Lest we get overly depressed, the story ends on a cheery note. A senior manager at Sun Hung Kai Properties assures everyone that silly little stock-market swings (like the trifling one you probably missed yesterday) mean nothing. He adds that ‘more people’ have had the tremendous foresight to move their money out of stocks and, in the blink of an eye, put it into real estate, because home prices are bound to carry on zooming up and up, forever.
Could this be the same Sung Hung Kai Properties that is offering special discounts and waivers on repayments – of the sort that suggest desperation to shift inventory – on a new development at Tung Chung?
Yes it could!
According to a little bite-size morsel tucked away in the South China Morning Post, Chief Executive CY Leung ‘hits back at critics of his call for proactive government involvement in the market’. Since no-one has a clue what his ‘proactive’ measures would be, it seems a pointless debate. But some commentators suspect he wants some sort of 1970s Korean-style industrial policy of picking winners, and even some of his own officials have distanced themselves from his remarks.
He now justifies the ‘proactive’ whatever-it-is as a response to market failure, such as moves to ‘curb property speculation’. The problem here is that these measures – extra stamp duties – have themselves failed.
If he had been serious about minimizing the real-estate bubble, he would have barred non-residents from buying Hong Kong residential property and introduced punitive taxes on empty homes. (We know this would work because of the deafening squeals from those who insist it wouldn’t.) But of course this would have cut developers’ profit margins, or ‘damaged our reputation as a free market’, as opponents like to phrase it. Now, his administration is reduced to sitting helplessly, wondering what Xi Jinping or Janet Yellen might do next, and waiting – fearing property prices rising further, fearing property prices staying where they are as the least affordable in the world, and fearing property prices falling.
As there is no free market in property in Hong Kong anyway, reserving residential property ownership to residents only, despite the bureaucratic hurdles of such a policy and treading on the toes of the Heritage Foundation, or something like it must be considered seriously as part of the mix of solving Hong Kong’s housing affordability crisis.
In the meantime, I’m raising rents.
No jumpers in Central yet ?
From yesterday’s comments, I just discovered the wonderful world of Shaun Rein, and have spent the last 30 minutes reading through some of his words of wisdom. What a total nob. Can’t wait for more!
I think Hemlock missed a chance to have a soundtrack to match today’s stock market fall. “When the levee breaks” (Led Zep version) springs to mind.
Hong Kong housing policy in 8 words:
“Gasp! Won’t somebody think of the house prices?!?”
Preferably said whilst clutching one’s pearls and fanning oneself.
Some hopeful signs appearing of Hong Kong jitters at China’s August 2015 correction downward. But 2008 redux? Doubtful.
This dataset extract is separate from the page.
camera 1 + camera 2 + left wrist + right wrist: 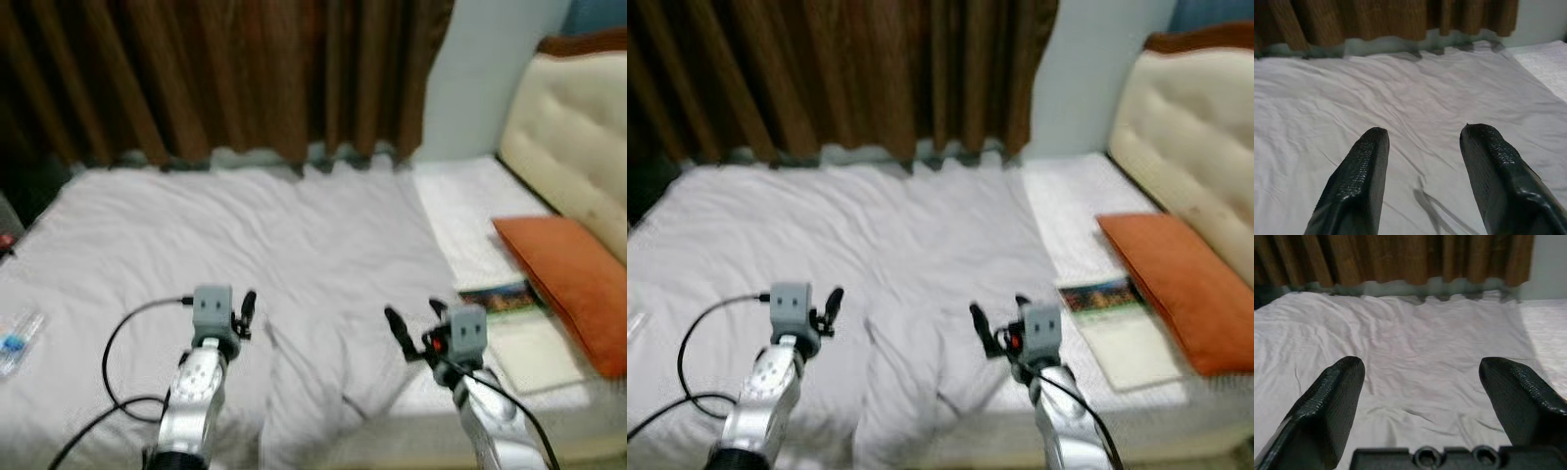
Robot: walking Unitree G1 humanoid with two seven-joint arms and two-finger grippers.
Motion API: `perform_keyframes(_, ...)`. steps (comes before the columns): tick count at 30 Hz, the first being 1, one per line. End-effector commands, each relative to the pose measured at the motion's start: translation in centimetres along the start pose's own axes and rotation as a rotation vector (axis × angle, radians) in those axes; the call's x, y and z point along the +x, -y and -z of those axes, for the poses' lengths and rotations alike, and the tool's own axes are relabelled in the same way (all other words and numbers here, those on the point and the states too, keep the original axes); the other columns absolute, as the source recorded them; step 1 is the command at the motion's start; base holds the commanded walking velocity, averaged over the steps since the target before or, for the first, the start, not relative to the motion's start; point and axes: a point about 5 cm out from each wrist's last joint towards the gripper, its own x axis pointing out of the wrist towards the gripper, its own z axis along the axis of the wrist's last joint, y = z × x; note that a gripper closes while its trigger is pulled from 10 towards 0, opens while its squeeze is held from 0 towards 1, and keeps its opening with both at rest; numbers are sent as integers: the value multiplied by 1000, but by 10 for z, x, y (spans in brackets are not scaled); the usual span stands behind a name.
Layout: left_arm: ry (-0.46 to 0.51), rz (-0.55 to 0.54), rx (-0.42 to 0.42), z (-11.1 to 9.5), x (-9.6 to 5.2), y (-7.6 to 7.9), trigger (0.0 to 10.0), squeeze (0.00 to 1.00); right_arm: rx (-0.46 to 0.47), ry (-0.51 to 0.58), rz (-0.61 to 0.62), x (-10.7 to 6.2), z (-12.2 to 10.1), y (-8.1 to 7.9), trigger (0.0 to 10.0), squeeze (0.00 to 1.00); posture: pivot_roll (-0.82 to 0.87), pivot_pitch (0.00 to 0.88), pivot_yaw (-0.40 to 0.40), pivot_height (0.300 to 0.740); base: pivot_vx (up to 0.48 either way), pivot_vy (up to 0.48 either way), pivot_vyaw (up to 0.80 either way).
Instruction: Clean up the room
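A bedroom with dark brown curtains (pixel 235 78) hanging behind one bed (pixel 245 235) that is covered by a pale grey, wrinkled sheet. On the robot's right stands one cream padded headboard (pixel 578 147), and a pale wall (pixel 480 78) shows between it and the curtains. One orange pillow (pixel 573 284) lies tilted against the headboard side. Just beside it, towards the middle of the bed, lies one book or magazine (pixel 500 297) with a colourful cover, and next to this one pale flat sheet or pad (pixel 534 352); what exactly it is I cannot tell. At the far left edge of the bed lies one clear plastic bottle (pixel 18 338) with a blue label, blurred. A small red and dark thing (pixel 6 242) shows at the left border, too small to tell. Two arms reach forward over the near part of the bed, where the sheet makes a raised fold between them. The left tool (pixel 1422 134) hovers above the sheet with its two fingers (pixel 1359 171) spread apart and nothing between them. The right tool (pixel 1422 367) is also above the sheet, its two fingers (pixel 1332 401) wide apart and empty. One black cable (pixel 122 343) loops from the left wrist.
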Motion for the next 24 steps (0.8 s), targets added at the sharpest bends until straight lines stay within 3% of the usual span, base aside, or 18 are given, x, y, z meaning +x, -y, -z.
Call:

China is still in a bull market window and will be for several years more. The max Hong Kong haircut will be a 10-20% correction in property
So the SHKP guy is correct to say the tycoons will hardly notice what’s happening in China (what he meant, in a roundabout way). I agree. Face it: retail property margins are so huge in Hong Kong that marketing fiddles mean basically nothing. By the time of the quarterly results cost-of-sales in the summer will just be a rounding error and the same old Hong Kong property con will still exist.
I have no problem in principle with the idea that “governments must act when markets fail” – just no confidence whatever in the wisdom of the current Hong Kong government.